As pesquisas e teorias a respeito de como a criança aprende um objeto – no caso, a língua escrita, extremamente abstrata – é um objeto cultural.

Isso se justifica também porque as teorias psicológicas e linguísticas demoraram a se voltar para essa questão dos processos cognitivos e linguísticos por meio dos quais a criança se apropria desse objeto que é a língua escrita.

A questão continua a ser tratada como se fosse uma questão da Pedagogia – e não é só da Pedagogia. Pedagogia entra depois que você tem fundamentos para definir como a criança aprende e, portanto, como eu, enquanto professora, vou ensinar.

Essa é a posição moderna e atual e devemos isso ao grande desenvolvimento da ciência linguística a partir do momento em que considerou também as teorias psicológicas, principalmente a Psicogênese, que é chamada incorretamente de Construtivismo e agora falam no “método construtivista”, há escolas que se dizem construtivistas… Isso distorce inteiramente a questão porque é uma teoria que virou um método.

A própria Emília Ferreiro [que desenvolveu a Psicogênese da língua escrita] reage bravamente contra isso, reforçando que ela não propõe um método. Ela estudou o desenvolvimento psicogênico da criança na interação com a língua escrita.

Mas isso não é suficiente.

Você tem as teorias cognitivas propriamente para entender quais são as alterações cognitivas que a criança desenvolve ou precisa desenvolver para entender a língua escrita, que depende primeiro da criança descobrir uma coisa que a humanidade levou milhares de anos para descobrir: que a gente pode registrar, visualizar os sons da língua, ao invés de desenhar.
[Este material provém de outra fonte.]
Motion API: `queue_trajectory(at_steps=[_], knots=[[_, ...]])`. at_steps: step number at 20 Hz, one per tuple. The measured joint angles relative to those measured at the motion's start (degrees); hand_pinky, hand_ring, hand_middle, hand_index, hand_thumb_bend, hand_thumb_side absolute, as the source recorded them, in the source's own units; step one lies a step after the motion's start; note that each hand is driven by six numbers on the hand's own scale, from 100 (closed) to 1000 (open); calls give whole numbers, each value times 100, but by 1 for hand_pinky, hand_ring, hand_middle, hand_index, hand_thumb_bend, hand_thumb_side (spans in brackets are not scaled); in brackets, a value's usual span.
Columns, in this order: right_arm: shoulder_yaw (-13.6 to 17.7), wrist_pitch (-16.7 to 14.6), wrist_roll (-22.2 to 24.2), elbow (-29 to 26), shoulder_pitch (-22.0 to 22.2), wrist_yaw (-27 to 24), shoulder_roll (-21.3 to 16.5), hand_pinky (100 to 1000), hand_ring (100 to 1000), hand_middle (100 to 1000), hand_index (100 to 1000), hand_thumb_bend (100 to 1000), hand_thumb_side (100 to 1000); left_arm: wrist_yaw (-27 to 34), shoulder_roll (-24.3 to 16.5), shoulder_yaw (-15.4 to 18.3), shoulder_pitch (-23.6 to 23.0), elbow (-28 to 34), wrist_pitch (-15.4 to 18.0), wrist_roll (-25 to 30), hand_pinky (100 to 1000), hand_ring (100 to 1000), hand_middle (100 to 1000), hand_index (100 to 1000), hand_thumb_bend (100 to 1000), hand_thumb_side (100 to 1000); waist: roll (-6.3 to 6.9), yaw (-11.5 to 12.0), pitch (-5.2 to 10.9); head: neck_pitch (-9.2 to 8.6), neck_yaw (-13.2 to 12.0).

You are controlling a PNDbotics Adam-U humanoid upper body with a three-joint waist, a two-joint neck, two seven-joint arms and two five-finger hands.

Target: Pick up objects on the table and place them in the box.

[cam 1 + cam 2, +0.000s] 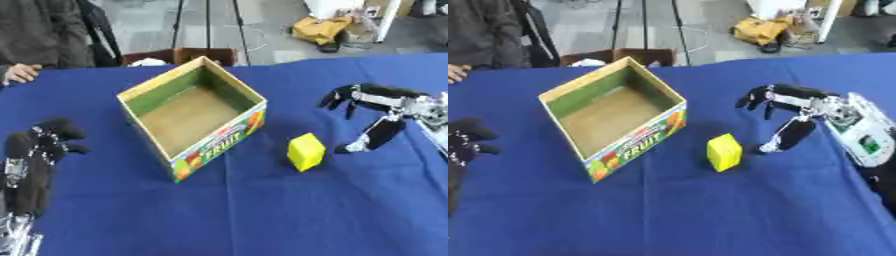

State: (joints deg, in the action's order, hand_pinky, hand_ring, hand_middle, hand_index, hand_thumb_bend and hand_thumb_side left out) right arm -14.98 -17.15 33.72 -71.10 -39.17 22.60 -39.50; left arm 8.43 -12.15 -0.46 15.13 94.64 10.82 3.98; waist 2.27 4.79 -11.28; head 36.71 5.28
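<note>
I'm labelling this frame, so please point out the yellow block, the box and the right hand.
Yellow block (306, 151), left eye view, its front face.
Box (219, 142), left eye view, its printed front wall.
Right hand (801, 104), right eye view, its palm.

A table covered with a plain dark-blue cloth (262, 215) fills most of the view and runs askew, its far edge rising toward the right. An open-topped cardboard box with green inner walls, a brown floor and a printed fruit label on its outer side (194, 116) stands on the cloth left of centre. A small yellow rectangular block (306, 151) stands upright on the cloth near the box's right corner, apart from it.
</note>
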Motion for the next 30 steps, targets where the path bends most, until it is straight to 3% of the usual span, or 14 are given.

Esse é o elemento fundamental da criança no processo de alfabetização.

Quando se fala em método fônico,  dá-se um salto enorme em cima de etapas que a criança precisa passar até esse ponto – que eu diria que é quase o ponto final – de relacionar a letra com o som.
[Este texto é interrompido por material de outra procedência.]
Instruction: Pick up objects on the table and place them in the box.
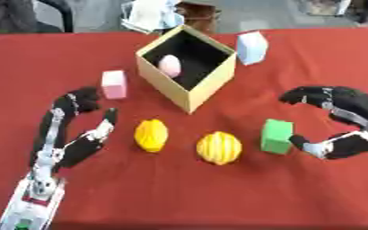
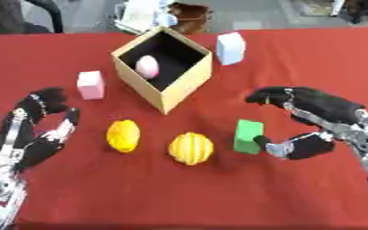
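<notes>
Across a red tablecloth (image 1: 218,197), the objects of a sorting task are seen spread out. An open tan cardboard box (image 1: 189,92) is set at the far centre, turned corner-on to the camera, with a pale pink egg-shaped object (image 1: 170,65) already lying inside on its dark floor. The robot's left hand (image 1: 76,134) is shown at the lower left, fingers straight and thumb spread, nothing held, just left of a yellow ribbed fruit-shaped object (image 1: 151,134). The right hand (image 2: 317,121) is seen at the right, fingers arched and apart from the thumb, holding nothing; its thumb tip is placed just beside, perhaps touching, a green block (image 2: 247,136). A second yellow ribbed object (image 1: 218,148) is found between the first one and the green block, near the table's middle. A pink block (image 1: 114,84) is stood left of the box, apart from it. A pale blue block (image 1: 251,47) is stood just beside the box's right corner.
</notes>
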Controlling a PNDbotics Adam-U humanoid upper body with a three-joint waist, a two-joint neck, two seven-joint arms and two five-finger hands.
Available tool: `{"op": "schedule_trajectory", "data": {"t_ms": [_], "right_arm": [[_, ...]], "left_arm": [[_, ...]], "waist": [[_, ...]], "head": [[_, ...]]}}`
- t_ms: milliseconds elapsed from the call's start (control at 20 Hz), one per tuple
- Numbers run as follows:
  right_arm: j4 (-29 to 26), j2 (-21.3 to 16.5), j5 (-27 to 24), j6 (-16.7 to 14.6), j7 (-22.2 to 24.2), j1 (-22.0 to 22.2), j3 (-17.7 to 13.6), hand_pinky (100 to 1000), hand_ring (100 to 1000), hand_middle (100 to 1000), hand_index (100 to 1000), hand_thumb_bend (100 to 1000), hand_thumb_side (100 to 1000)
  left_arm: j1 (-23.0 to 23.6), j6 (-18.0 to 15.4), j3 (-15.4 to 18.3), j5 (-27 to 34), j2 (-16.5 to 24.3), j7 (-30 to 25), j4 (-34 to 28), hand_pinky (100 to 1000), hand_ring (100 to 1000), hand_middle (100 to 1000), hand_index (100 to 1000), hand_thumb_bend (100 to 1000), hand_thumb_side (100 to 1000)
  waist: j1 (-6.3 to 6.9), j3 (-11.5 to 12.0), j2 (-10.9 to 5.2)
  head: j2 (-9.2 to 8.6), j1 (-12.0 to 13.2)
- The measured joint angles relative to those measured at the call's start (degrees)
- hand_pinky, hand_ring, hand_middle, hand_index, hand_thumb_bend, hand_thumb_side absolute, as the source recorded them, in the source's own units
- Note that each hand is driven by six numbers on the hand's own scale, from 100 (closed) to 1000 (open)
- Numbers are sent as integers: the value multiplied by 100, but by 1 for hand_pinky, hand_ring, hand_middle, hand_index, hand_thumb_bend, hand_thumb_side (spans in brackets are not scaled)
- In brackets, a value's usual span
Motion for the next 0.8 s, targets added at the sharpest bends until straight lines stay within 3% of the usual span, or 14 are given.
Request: {"op": "schedule_trajectory", "data": {"t_ms": [350, 800], "right_arm": [[275, 87, -117, 23, 108, -125, 112, 794, 790, 852, 942, 150, 627], [705, 208, -353, 37, 290, -228, 253, 785, 783, 845, 941, 116, 662]], "left_arm": [[0, -10, -1, 1, 0, -11, 1, 746, 649, 635, 789, 388, 399], [0, -11, -3, 1, 0, -17, 2, 745, 649, 635, 790, 386, 399]], "waist": [[0, 33, 5], [0, 59, 5]], "head": [[0, -16], [0, -26]]}}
Antes disso, ela precisaria ver que o som ou o que a gente fala pode ser transformado em tracinhos no papel. Esse é o ponto chave.

A maior parte das crianças que são classificadas como tendo “dificuldade de aprendizagem” na alfabetização – e eu tenho experiência pessoal de pesquisa – é de crianças que ainda não descobriram, não se deram conta porque ninguém as ajudou a ver que a gente escreve o som das palavras.
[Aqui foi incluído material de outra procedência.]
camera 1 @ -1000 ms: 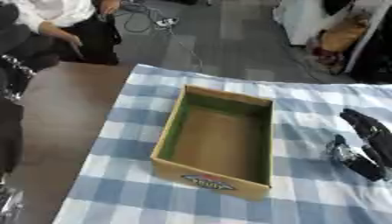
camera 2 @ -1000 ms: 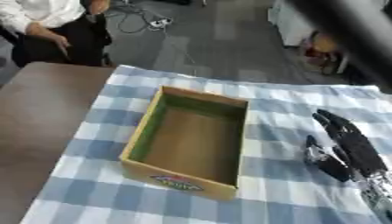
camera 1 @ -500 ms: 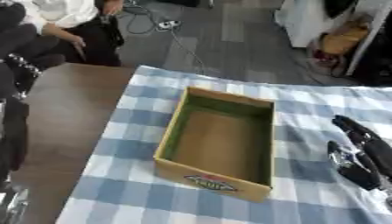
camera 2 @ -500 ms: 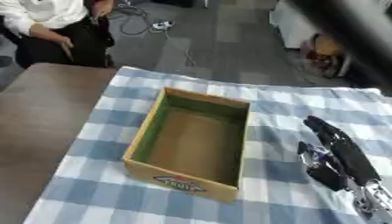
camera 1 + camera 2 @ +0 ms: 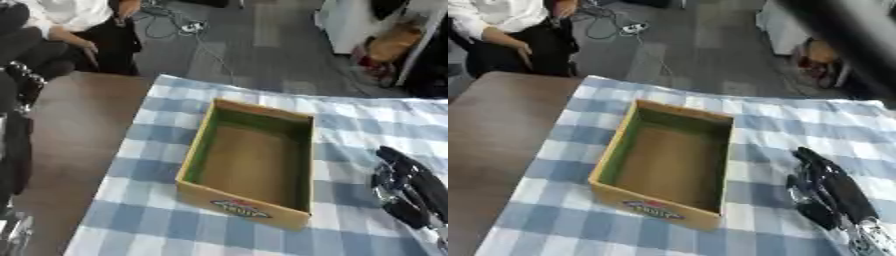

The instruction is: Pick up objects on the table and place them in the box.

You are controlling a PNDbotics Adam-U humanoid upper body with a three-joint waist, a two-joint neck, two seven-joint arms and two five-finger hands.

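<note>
While only one box [image 5: 667, 167] sat on the blue-and-white checked cloth [image 5: 570, 135], it was an open cardboard one with a green inner wall, a brown floor and a printed label on its near side; nothing lay inside it. One robot hand showed clearly, the right hand [image 5: 829, 192], black, lying just right of the box with fingers stretched out straight toward the far side, apart from the box wall. Something shiny and silvery [image 5: 798, 184] showed at the hand's box-side edge, too blurred to tell whether it was a loose object or part of the hand. No other loose object could be made out near the box. Left of the box, dark arm parts [image 5: 17, 130] ran along the picture edge, no left hand visible. Checked cloth covered the tabletop under the box; bare brown table [image 5: 492, 130] lay left of the box. Beyond the box: grey floor [image 5: 702, 55], one cable tangle [image 5: 619, 22], a white cabinet [image 5: 350, 25].
</note>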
Quando você fala em método, você tem que considerar todas essas teorias linguísticas, psicogenéticas e articular porque a criança vivencia tudo isso ao mesmo tempo quando está aprendendo a língua escrita.

No meu último livro, “Alfabetização: a questão dos métodos”, eu acabo o livro falando isso: a questão não é ter método para alfabetização.